How the Global Leader in Human Capital Management Drives Trust in Data using Anomalo and Databricks

It’s not easy serving 1.1 million clients across 140 countries. 

When 42 million workers are counting on your software to make payroll worldwide, including 1 in 6 American workers covering $3.1 trillion of U.S. payroll and taxes in fiscal year 2024, you have to lead with best-in-class technology, talent, and insights. This is the tremendous responsibility facing Anomalo customer ADP, which joined us last month in our second stop of the Databricks Data + AI World Tour in New York.

As a leading provider of human capital management (HCM) solutions, data is the lifeblood of ADP’s operations. However, the company’s traditional in-house approach to data quality was becoming a roadblock, threatening to stall its ambitious digital transformation initiatives. That was until ADP partnered with Anomalo to automate its enterprise data quality efforts, unlocking new levels of efficiency and insights.

Here, we recap my conversation with Kristin Hlavinka, Director of Enterprise Data Governance at ADP, to share best practices, process insights, and organizational learnings with data and business leaders at the Databricks Data + AI World Tour in New York.

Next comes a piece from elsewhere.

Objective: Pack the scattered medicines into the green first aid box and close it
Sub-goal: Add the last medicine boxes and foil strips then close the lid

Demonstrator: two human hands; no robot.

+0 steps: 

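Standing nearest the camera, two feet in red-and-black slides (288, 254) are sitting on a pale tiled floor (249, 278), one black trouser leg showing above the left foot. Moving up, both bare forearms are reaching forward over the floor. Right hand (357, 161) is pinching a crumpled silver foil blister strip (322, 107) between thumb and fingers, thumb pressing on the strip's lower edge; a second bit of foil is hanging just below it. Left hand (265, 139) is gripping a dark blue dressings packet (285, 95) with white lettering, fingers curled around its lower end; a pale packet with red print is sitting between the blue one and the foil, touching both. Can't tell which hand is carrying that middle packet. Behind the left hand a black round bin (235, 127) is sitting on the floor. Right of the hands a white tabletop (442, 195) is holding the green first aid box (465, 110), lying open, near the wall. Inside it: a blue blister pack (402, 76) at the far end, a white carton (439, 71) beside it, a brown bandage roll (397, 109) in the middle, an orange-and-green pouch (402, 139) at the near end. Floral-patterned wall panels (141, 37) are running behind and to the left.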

This is the second in a series of updates around the world with Anomalo and Databricks this fall. For more in this series, check out our fireside recap from London with Matt Crawley, Chief Data Officer at Lebara. And be sure to stay tuned for an update from Chicago in November!

The Challenge: Scaling Data Quality in a Data-Driven World

Before Anomalo, ADP faced a common problem plaguing enterprises when it came to data quality: a manual, rules-based approach that simply couldn’t keep up with the pace of data production.

“We had 700 individual data quality checks that we created one by one,” recalls Kristin. “It was a tedious and inefficient process, with data stewards submitting rules, a centralized team programming them, and then going through an iterative review cycle.”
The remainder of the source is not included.